My husband and I are in an argument. He says I should shrink wrap before shipping. (If I do, I'll leave the ends open) But, I just want to put them in boxes and ship.

How do you package your soap? 

If you bought a bar of soap, which way would you rather recieve it?


----------



## krissy (Jun 10, 2009)

i would not want shrink wrap if i bought soap. i wouldn't want to mess with it before i got to feel the texture, and smell the scent of the soap. i am weird about that though. i touch everything.


----------



## candice19 (Jun 10, 2009)

If you do M&P, your options are very limited lol.

Personally, if I recieved a CP/HP bar, I'd love an open wrapping.  But, if I got M&P, I'd appreciate the shrink wrap.


----------



## Lindy (Jun 10, 2009)

candice19 said:
			
		

> If you do M&P, your options are very limited lol.
> 
> Personally, if I recieved a CP/HP bar, I'd love an open wrapping.  But, if I got M&P, I'd appreciate the shrink wrap.



Candice is right - with MP your choices are very limited since I understand that it must be fully sealed to protect the soap.

I make CP and I leave them in the organza bags that I use and then bos everything quite securely so they don't rub or get damagted in transit.

I also have a reputatuin for using wrapping/packaging that can be recycled easily so that's why I use what I use.  That's just me though......


----------



## Dixie (Jun 11, 2009)

Thanks. I've decided how I want them wrapped...in paper. I'll post some pics tomorrow LOL, my husband hates to lose


----------



## Guest (Jun 11, 2009)

Glad you one that won Dixie .


----------



## Tabitha (Jun 11, 2009)

Everey bar of soap I open that has been shrink wrapped smells like burnt plastic to me.


----------



## Dixie (Jun 11, 2009)

Really Tabitha? I wonder why? Think maybe they were not cured out good before wrapping?
Well, I was jus worried about sweating, especially in the summer.

kitn


> Glad you one that won Dixie .



I usually do


----------



## Tabitha (Jun 11, 2009)

No, cure time has nothing to do w/ it. When you heat/melt plastic, it burns & it smells. Like when your loaf of bread is too close to the toaster & it melts & it stinks up your kitchen. Even when I receive lip balm or jars where the lids have been shrunk on, when I peel back the shrink wrap that nasty burnt plastic smell wofts up my nose. It is a real turn off for me.


----------



## candice19 (Jun 11, 2009)

I use these shrink wrap bags from WSP and they don't have a smell to them when you wrap, I think it's fabulous!

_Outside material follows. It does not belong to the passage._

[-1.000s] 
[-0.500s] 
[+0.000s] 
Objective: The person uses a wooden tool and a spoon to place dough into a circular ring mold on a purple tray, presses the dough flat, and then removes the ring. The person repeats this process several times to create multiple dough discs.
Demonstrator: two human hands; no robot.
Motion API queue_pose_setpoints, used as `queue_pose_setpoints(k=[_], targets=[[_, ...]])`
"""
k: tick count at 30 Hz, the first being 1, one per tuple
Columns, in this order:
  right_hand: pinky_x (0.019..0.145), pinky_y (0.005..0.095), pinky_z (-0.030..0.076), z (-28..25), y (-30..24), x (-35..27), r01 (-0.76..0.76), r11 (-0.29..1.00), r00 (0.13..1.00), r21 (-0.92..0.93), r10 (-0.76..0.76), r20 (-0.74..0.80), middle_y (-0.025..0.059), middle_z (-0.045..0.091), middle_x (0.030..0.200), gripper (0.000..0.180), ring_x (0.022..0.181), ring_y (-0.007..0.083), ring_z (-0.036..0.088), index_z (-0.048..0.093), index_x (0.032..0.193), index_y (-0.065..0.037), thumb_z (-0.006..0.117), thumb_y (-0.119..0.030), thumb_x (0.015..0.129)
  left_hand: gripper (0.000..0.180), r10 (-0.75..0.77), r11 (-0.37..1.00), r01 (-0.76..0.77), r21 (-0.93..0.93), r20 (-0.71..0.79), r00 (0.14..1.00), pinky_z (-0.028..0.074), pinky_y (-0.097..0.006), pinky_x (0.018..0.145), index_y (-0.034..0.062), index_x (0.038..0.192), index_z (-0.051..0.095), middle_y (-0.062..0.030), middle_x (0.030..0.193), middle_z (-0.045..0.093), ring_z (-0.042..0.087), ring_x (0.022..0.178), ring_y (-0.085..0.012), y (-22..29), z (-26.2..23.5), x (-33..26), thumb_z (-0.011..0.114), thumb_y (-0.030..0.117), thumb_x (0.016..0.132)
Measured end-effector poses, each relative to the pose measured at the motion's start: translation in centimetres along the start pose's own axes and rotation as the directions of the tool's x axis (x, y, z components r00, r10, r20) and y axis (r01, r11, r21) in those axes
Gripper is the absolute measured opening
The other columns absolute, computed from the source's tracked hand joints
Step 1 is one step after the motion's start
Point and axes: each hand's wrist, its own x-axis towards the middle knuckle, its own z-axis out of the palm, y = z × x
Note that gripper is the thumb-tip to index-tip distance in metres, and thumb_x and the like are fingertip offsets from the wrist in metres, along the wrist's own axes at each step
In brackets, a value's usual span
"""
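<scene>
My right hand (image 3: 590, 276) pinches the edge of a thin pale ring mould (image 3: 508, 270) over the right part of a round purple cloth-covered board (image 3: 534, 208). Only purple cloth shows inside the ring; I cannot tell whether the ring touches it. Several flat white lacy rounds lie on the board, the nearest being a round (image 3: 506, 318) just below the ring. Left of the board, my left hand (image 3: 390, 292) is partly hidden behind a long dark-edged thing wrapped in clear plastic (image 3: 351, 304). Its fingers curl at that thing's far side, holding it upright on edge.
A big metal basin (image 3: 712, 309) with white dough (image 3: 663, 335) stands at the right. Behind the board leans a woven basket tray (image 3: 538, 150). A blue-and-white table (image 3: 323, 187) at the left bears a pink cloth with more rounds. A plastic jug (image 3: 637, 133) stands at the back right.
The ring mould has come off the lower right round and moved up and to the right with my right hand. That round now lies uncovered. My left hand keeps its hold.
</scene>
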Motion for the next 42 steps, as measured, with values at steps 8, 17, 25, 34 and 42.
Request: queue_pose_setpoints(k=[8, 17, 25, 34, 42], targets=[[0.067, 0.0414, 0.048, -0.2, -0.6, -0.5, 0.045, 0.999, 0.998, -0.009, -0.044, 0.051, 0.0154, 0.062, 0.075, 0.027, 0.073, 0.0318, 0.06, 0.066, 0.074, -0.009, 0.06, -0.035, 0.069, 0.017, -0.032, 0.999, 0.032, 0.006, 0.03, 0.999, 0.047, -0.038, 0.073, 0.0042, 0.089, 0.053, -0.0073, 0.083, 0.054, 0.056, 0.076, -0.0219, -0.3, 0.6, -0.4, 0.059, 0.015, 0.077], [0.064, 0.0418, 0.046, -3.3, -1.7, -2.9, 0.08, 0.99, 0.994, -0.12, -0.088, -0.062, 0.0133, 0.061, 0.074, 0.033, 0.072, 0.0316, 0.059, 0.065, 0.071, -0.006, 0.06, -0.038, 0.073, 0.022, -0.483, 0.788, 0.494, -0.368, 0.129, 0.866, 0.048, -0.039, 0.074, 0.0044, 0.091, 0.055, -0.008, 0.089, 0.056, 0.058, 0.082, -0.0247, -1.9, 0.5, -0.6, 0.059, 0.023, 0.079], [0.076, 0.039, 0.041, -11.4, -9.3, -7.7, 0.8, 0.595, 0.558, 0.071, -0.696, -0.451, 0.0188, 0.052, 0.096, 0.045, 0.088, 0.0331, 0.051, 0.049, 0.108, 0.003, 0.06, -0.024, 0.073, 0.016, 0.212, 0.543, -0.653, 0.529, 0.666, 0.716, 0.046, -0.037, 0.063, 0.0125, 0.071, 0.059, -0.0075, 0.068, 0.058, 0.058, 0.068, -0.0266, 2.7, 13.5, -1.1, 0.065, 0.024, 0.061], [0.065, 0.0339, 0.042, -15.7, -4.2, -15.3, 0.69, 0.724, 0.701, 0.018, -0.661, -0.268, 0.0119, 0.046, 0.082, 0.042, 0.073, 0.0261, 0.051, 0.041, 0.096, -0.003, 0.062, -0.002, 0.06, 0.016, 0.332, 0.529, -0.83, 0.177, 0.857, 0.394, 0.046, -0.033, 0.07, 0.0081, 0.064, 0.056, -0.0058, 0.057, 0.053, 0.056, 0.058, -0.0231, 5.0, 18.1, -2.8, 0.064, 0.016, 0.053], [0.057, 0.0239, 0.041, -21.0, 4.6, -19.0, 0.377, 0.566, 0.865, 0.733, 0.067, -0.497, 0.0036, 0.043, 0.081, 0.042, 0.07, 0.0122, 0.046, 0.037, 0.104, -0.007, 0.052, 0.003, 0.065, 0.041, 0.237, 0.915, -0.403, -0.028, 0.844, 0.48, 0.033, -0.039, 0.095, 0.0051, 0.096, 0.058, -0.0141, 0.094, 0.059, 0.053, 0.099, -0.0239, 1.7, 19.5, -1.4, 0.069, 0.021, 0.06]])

But speaking of shrink wrap, you know those little holes that let air out when you shrink - do you have to tape those use afterwards if you're doing MP?


----------



## Tabitha (Jun 11, 2009)

M&P needs to be air tight, if your bag has a hole in it, it won't be airtight, will shrivel &/or get sticky.


----------



## candice19 (Jun 11, 2009)

That's what I thought - sucks because customers can't smell your product, but oh well, better than a sticky slimey mess!


----------



## Tabitha (Jun 11, 2009)

Try placing 1/2 of a bar in aziplock bag & use that as a sniffer.


----------



## candice19 (Jun 11, 2009)

There's a donation fair this weekend that I'm donating to. I made mini bars of everything so people can sniff that. I hope it goes well


----------



## xyxoxy (Jun 14, 2009)

The PVC shrink wrap DOES smell like burnt plastic... and no fragrance will come through it. That really bugged me every time someone admired my pretty soaps and held it up to their nose only to be dissapointed.

So I've been experimenting with Polyolefin shrink wrap which comes in various thicknesses and can also be bought perforated. I ordered samples from 60 guage to 100 gauge in both perforated and non-perforated then wrapped 3 different soaps in each type. 

ALL of them allowed at least some fragrance through though it was not immediate. Some are better than others but I think I like the 75 guage perforated for the best balance of strength and fragrance.


----------